What to do: What you give back should be exactly the lines from the one with "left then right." through the final line of the material, pictures removed; please add nothing.

Dataset content:
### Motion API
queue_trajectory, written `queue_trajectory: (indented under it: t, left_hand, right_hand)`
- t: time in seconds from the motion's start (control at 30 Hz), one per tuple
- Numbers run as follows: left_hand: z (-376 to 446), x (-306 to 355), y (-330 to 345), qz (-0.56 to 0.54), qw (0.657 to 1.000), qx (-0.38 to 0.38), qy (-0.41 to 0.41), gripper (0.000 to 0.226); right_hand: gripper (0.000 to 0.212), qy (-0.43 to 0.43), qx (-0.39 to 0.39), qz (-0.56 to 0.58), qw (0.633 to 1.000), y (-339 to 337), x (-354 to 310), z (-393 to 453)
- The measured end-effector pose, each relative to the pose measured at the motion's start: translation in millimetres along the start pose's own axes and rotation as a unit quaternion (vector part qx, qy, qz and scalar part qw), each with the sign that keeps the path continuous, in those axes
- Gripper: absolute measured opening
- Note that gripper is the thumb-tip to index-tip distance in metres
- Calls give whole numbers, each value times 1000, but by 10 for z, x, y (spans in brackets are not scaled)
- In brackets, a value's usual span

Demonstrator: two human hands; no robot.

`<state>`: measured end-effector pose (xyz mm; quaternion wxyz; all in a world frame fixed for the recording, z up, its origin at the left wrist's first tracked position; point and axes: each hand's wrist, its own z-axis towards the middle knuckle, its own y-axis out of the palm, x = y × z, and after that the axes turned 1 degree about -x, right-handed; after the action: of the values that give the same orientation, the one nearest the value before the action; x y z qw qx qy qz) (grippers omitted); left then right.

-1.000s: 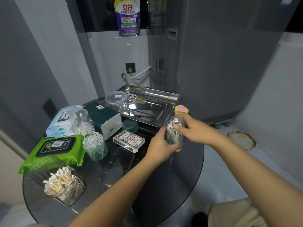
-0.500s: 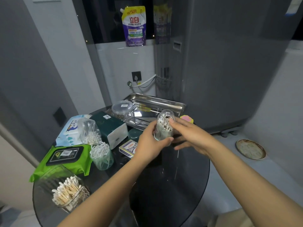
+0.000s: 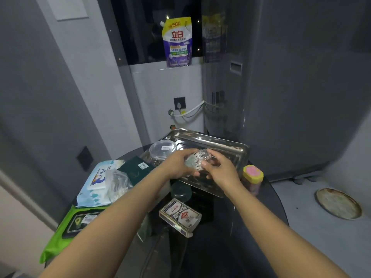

Written answer:
`<state>`: measured end-effector pose (xyz mm; quaternion wxyz; all in a world frame fixed for the recording, z up, its origin at the left wrist's first tracked position; point and axes: each hand's wrist, its own z-axis towards the middle knuckle, its own y-axis out of the palm, x = y × z, and after that the axes turned 1 degree about -x, right-handed; after the action: of the values that give the same orientation, the one nearest the value before the action; x y z qw qx qy qz) (grippers omitted); left then right.

-1.000s: 
-0.500s: 
+0.000s: 

This exercise has been answered in full.